# Hanzi/Hanja meanings



## ChristopherB

I'm just curious to know whether the meanings of Chinese hanzi overlap consistently with the Korean hanja. I'm using a book called "Cracking the Chinese Puzzles" to develop character literacy, though I'm considering learning Korean. How much transfer will I get? Should I keep using this book to learn the characters?
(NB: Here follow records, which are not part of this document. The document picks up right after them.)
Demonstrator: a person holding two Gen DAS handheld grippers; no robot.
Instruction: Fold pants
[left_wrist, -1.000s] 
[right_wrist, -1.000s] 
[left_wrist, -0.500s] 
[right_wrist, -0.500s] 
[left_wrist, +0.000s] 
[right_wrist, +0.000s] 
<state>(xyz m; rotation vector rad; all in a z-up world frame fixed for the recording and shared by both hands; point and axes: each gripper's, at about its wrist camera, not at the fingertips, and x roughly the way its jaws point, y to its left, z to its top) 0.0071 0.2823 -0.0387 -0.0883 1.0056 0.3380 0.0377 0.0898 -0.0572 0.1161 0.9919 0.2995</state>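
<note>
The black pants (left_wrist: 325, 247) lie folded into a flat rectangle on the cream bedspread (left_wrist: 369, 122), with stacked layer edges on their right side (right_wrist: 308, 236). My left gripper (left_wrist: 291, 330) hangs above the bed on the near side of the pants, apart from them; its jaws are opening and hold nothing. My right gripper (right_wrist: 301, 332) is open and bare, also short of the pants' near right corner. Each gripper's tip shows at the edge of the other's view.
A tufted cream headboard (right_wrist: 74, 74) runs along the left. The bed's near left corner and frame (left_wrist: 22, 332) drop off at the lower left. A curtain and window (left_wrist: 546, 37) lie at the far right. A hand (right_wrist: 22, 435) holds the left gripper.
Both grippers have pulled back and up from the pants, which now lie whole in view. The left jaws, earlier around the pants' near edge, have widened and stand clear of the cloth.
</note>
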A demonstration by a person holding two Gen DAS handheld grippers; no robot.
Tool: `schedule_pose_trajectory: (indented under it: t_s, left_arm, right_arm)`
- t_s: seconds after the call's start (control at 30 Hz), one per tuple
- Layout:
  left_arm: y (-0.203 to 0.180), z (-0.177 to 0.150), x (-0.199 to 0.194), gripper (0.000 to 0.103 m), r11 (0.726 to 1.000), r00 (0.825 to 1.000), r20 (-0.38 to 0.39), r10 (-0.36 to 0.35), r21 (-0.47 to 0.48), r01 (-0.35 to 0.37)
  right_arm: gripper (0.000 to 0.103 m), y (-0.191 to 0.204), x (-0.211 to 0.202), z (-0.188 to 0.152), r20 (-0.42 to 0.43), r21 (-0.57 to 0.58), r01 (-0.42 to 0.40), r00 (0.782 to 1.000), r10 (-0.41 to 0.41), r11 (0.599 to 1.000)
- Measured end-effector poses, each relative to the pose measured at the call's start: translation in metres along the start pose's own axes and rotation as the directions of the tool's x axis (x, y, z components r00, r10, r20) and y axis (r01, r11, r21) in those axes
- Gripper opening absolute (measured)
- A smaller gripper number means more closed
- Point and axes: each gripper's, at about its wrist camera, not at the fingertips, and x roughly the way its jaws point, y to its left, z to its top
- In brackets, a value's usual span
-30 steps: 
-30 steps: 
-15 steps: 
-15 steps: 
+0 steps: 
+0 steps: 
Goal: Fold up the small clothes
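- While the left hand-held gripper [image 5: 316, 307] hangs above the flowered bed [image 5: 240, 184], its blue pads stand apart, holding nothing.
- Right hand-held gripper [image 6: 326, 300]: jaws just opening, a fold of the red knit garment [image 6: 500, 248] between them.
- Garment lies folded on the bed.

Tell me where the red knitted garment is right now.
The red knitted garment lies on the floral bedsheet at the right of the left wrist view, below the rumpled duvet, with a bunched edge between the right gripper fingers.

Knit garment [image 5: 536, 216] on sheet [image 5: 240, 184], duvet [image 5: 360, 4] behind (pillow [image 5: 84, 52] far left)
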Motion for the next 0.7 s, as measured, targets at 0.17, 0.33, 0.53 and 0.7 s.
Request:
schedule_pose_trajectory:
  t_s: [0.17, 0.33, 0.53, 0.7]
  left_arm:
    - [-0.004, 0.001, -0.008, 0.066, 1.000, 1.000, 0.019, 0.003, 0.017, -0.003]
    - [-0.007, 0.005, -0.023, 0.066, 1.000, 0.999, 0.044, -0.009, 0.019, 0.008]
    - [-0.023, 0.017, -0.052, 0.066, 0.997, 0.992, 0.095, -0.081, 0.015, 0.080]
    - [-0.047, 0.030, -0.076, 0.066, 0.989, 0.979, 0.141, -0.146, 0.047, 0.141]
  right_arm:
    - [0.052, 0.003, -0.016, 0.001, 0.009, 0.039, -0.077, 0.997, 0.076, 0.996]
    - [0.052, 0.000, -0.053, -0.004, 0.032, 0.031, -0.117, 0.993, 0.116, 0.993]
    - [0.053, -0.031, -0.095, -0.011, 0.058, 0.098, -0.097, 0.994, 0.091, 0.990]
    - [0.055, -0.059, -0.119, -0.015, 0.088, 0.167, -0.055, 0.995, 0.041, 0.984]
I'm learning traditional.

Thanks for any help with this...can't seem to find the answer anywhere.


----------



## Flaminius

Hello,

I don't presume to know Korean any more than a Roman knows Chinese but here is my very tentative answer.

Chinese characters very often form groups of two or three characters to make words.  Most of hanja, I believe, that you will be dealing with are part of words.  Even if single characters have the same meanings in Korean and Chinese, words consisting of Chinese characters may have different meanings or not exist in a language.

For example, 工夫 in Korean is studying while it is spare time or effort in Chinese.  The effort sense is somewhat similar to the Korean sense, but it is not as specific.  Ah, by the way, none of the senses of 工夫 can be understood by combining the senses of each characters.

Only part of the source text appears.